- [Activity]: Retype the data that follows, keeping every character the same.

- [Exercise data]:
++++++++++++++++++++

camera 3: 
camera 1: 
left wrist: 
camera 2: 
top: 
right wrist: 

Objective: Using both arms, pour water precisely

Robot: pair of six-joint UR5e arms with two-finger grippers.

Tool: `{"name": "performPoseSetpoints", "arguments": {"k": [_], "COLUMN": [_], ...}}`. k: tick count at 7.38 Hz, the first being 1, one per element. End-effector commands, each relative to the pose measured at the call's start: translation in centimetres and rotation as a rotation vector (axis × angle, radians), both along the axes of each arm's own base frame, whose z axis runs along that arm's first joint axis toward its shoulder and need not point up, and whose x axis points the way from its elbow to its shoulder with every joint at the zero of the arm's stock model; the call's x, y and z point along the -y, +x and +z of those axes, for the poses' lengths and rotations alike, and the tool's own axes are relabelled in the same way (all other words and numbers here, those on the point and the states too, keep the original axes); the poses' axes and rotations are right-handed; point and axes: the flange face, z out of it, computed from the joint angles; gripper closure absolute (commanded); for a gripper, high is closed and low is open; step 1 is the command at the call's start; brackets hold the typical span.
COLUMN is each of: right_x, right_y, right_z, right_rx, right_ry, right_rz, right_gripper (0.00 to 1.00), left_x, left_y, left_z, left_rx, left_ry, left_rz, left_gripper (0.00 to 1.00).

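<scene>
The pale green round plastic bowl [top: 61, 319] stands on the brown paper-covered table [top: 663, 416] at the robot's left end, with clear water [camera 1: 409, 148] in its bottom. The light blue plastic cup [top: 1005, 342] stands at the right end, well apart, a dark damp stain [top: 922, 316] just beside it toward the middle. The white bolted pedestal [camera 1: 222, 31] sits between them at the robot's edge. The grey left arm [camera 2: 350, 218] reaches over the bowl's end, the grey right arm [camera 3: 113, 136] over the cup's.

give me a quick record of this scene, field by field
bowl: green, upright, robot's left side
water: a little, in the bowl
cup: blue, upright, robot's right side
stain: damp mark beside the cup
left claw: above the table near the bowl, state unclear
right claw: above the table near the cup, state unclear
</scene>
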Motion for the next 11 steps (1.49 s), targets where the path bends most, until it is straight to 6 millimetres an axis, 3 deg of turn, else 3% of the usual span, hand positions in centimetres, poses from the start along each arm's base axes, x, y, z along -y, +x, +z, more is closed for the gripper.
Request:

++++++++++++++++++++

- [Response]:
camera 3: 
camera 1: 
left wrist: 
camera 2: 
top: 
right wrist: 

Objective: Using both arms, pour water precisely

Robot: pair of six-joint UR5e arms with two-finger grippers.

Tool: `{"name": "performPoseSetpoints", "arguments": {"k": [_], "COLUMN": [_], ...}}`. k: tick count at 7.38 Hz, the first being 1, one per element. End-effector commands, each relative to the pose measured at the call's start: translation in centimetres and rotation as a rotation vector (axis × angle, radians), both along the axes of each arm's own base frame, whose z axis runs along that arm's first joint axis toward its shoulder and need not point up, and whose x axis points the way from its elbow to its shoulder with every joint at the zero of the arm's stock model; the call's x, y and z point along the -y, +x and +z of those axes, for the poses' lengths and rotations alike, and the tool's own axes are relabelled in the same way (all other words and numbers here, those on the point and the states too, keep the original axes); the poses' axes and rotations are right-handed; point and axes: the flange face, z out of it, computed from the joint angles; gripper closure absolute (commanded); for a gripper, high is closed and low is open; step 1 is the command at the call's start; brackets hold the typical span.
COLUMN is each of: right_x, right_y, right_z, right_rx, right_ry, right_rz, right_gripper (0.00 to 1.00), left_x, left_y, left_z, left_rx, left_ry, left_rz, left_gripper (0.00 to 1.00).

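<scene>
The pale green round plastic bowl [top: 61, 319] stands on the brown paper-covered table [top: 663, 416] at the robot's left end, with clear water [camera 1: 409, 148] in its bottom. The light blue plastic cup [top: 1005, 342] stands at the right end, well apart, a dark damp stain [top: 922, 316] just beside it toward the middle. The white bolted pedestal [camera 1: 222, 31] sits between them at the robot's edge. The grey left arm [camera 2: 350, 218] reaches over the bowl's end, the grey right arm [camera 3: 113, 136] over the cup's.

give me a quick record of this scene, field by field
bowl: green, upright, robot's left side
water: a little, in the bowl
cup: blue, upright, robot's right side
stain: damp mark beside the cup
left claw: above the table near the bowl, state unclear
right claw: above the table near the cup, state unclear
</scene>
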Motion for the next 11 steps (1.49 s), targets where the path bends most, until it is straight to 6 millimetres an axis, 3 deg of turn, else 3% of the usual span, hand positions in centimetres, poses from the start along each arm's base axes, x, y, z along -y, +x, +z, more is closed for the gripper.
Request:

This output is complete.